If you’ve ever walked into a system design interview and immediately started drawing microservices, load balancers, and Kafka clusters—only to have the interviewer stop you 10 minutes in and ask, “Wait, what problem are we actually solving?”—you’re not alone.
This is the #1 mistake candidates make.
The truth is, system design interviews aren’t about memorizing Netflix’s architecture or knowing every AWS service. They’re about demonstrating structured thinking, clear communication, and justified decision-making.
In this guide, I’ll walk you through the exact 7-step framework that works for any system design question—whether you’re designing a URL shortener, Twitter, or a video streaming platform.
Why Most Candidates Fail (And How to Avoid It)
Before we dive into the framework, let’s address the three critical mistakes that cause instant rejection:
Mistake #1: Jumping Straight to Architecture
You hear “Design Instagram” and immediately start drawing boxes labeled “Microservices,” “Kafka,” “Redis,” and “Kubernetes.”
The problem? You haven’t clarified what you’re actually building. Are we focusing on the photo upload flow? The feed generation? Direct messaging? Each would lead to a different architecture.
The fix: Always start with requirements clarification (Step 1 below).
Mistake #2: Over-Engineering Without Justification
You design for 10 billion users when the interviewer mentioned 10 million. You add complex distributed tracing before discussing basic database choices.
The problem? You’re solving problems that don’t exist yet. Interviewers want to see you match complexity to actual requirements.
The fix: Let the scale and requirements drive your design decisions, not the other way around.
Mistake #3: Not Articulating Trade-offs
You pick Cassandra over PostgreSQL, or choose eventual consistency over strong consistency, but you never explain why.
The problem? Every architectural decision involves trade-offs. Not acknowledging them shows a lack of depth.
The fix: For every major decision, explicitly state what you’re gaining and what you’re giving up.
The 7-Step Framework
Here’s the structured approach that will work for any system design interview:
1. Clarify Requirements
2. Back-of-the-Envelope Estimation
3. Define the API
4. High-Level Design
5. Deep Dive into Components
6. Identify Bottlenecks & Scale
7. Discuss Trade-offs
Let’s break down each step with a concrete example: Designing Instagram.
Step 1: Clarify Requirements (3-5 minutes)
The interviewer gives you something vague like “Design Instagram.” Your job is to turn this into a clear, scoped problem.
Don’t assume. Ask questions. Write down the answers.

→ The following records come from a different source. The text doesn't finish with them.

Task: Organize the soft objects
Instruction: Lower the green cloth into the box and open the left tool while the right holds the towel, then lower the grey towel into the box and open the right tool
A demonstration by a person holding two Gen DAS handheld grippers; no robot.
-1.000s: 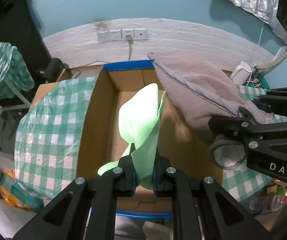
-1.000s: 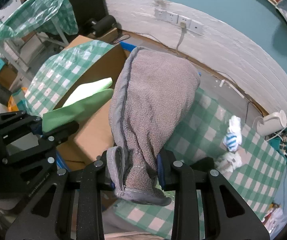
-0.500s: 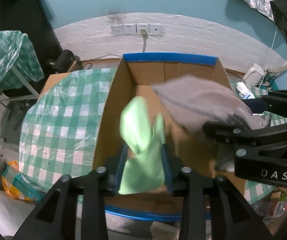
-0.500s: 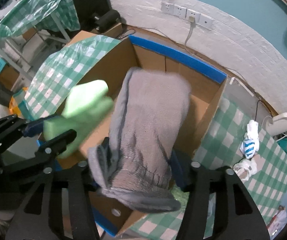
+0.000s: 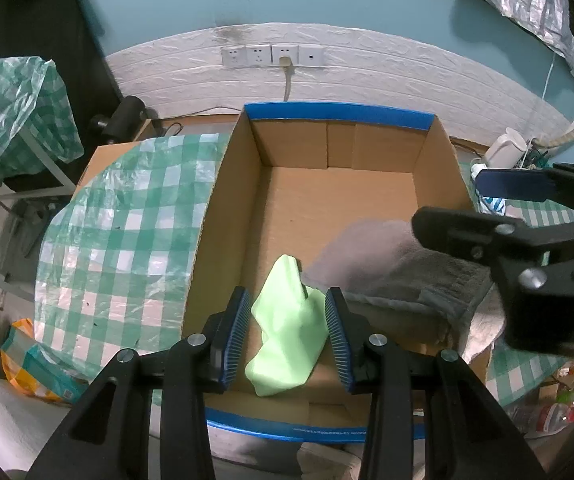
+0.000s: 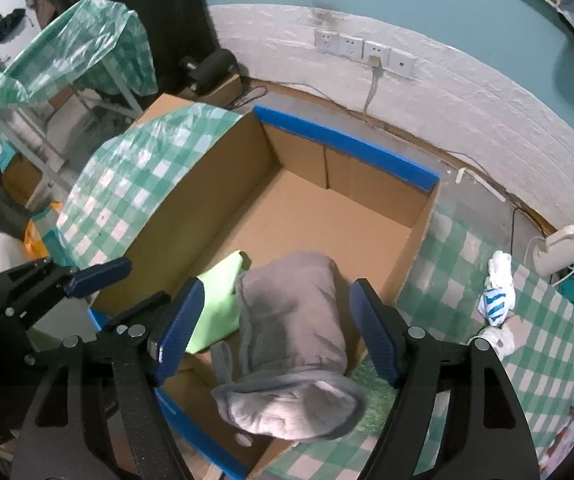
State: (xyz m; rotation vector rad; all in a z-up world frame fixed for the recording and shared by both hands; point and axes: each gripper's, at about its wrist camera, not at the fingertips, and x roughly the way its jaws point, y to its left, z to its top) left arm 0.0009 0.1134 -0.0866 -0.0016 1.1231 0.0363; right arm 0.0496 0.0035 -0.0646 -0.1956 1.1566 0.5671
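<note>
Over the cardboard box [image 5: 343,216], the left gripper [image 5: 287,332] stands spread, its pads clear of the green cloth [image 5: 287,336] lying on the box floor, apparently released for storage. Beside it, the right gripper's [image 6: 279,332] jaws are opening around the grey towel [image 6: 291,340], which slumps over the box's near wall.

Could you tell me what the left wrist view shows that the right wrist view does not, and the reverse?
Only the left wrist view shows the green cloth lying loose between the left gripper pads. Only the right wrist view shows the grey towel's rolled end draped over the box's near corner, between the right gripper's opening jaws, untouched by either pad. Both show the cardboard box with its blue-taped rim, both cloths and the wall sockets.
</note>
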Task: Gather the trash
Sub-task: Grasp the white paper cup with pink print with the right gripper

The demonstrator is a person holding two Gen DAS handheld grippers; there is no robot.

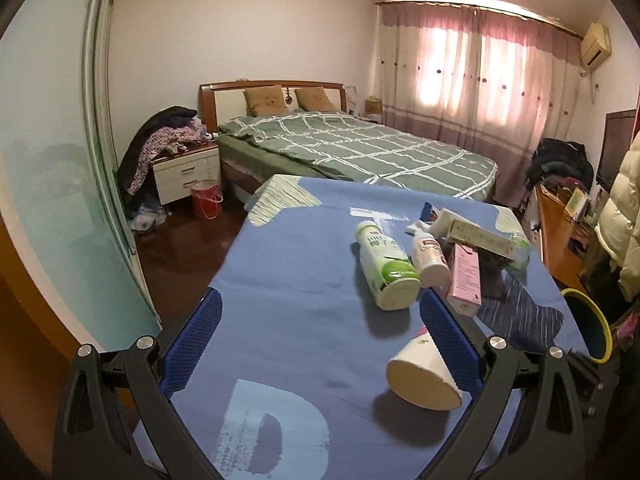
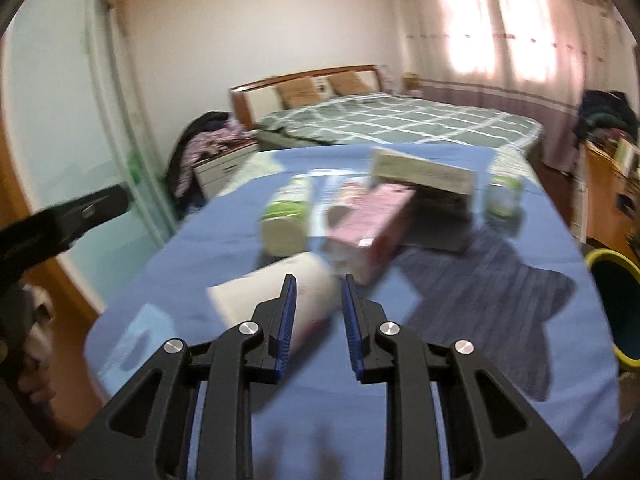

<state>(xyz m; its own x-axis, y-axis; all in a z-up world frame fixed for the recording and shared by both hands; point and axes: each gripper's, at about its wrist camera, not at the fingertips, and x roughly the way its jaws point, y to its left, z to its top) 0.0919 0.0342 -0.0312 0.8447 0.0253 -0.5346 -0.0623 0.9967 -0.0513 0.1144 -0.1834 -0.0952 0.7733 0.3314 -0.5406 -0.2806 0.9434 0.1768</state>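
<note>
A pile of trash lies on the table with the blue cloth (image 1: 288,280). In the left wrist view a white paper cup (image 1: 424,376) lies on its side, just inside the right finger of my left gripper (image 1: 320,296), which is wide open and empty. Beyond it lie a white-and-green bottle (image 1: 386,268), a small white bottle (image 1: 430,258), a pink box (image 1: 464,280) and a long pale box (image 1: 484,238). The blurred right wrist view shows my right gripper (image 2: 319,280) a little open, nothing between its pads, and the paper cup (image 2: 272,300) just beyond its left fingertip.
A dark bin with a yellow rim (image 1: 592,324) (image 2: 616,308) stands off the table's right edge. A bed (image 1: 360,148), a nightstand (image 1: 188,172) and a red bucket (image 1: 206,200) are behind. A glass sliding door (image 1: 60,160) is at the left, a cluttered wooden shelf (image 1: 560,232) at the right.
</note>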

I break requirements into two categories:
Functional Requirements
What features are we building?
For Instagram, you might clarify:
- Upload photos
- Follow/unfollow users
- View personalized feed
- Like and comment on photos
Non-Functional Requirements
What are the scale, performance, and reliability expectations?
Examples:
- Scale: 500 million active users
- Latency: Feed loads in under 1 second
- Availability: 99.9% uptime
- Storage: Support for high-resolution photos
Why this matters: If you skip this step, you might design for the wrong problem. The interviewer is testing whether you can handle ambiguity and ask intelligent questions.
Pro tip: Write these down in two columns (Functional | Non-Functional) on your whiteboard. It keeps you organized and shows structured thinking.
Step 2: Back-of-the-Envelope Estimation (3-5 minutes)
This is where many candidates panic, but it’s easier than you think. You’re not doing calculus—you’re just estimating orders of magnitude.
Example Calculation for Instagram:
Users & Activity:
- 500 million total users
- 10% are daily active users (DAU) = 50 million DAU
- Each user uploads 1 photo per day on average
Storage:
- 50 million photos per day
- Average photo size: 2 MB
- Daily storage: 50M × 2MB = 100 TB/day
- Annual storage: 100TB × 365 = ~36 PB/year
Traffic:
- Read-heavy system (users view far more than they upload)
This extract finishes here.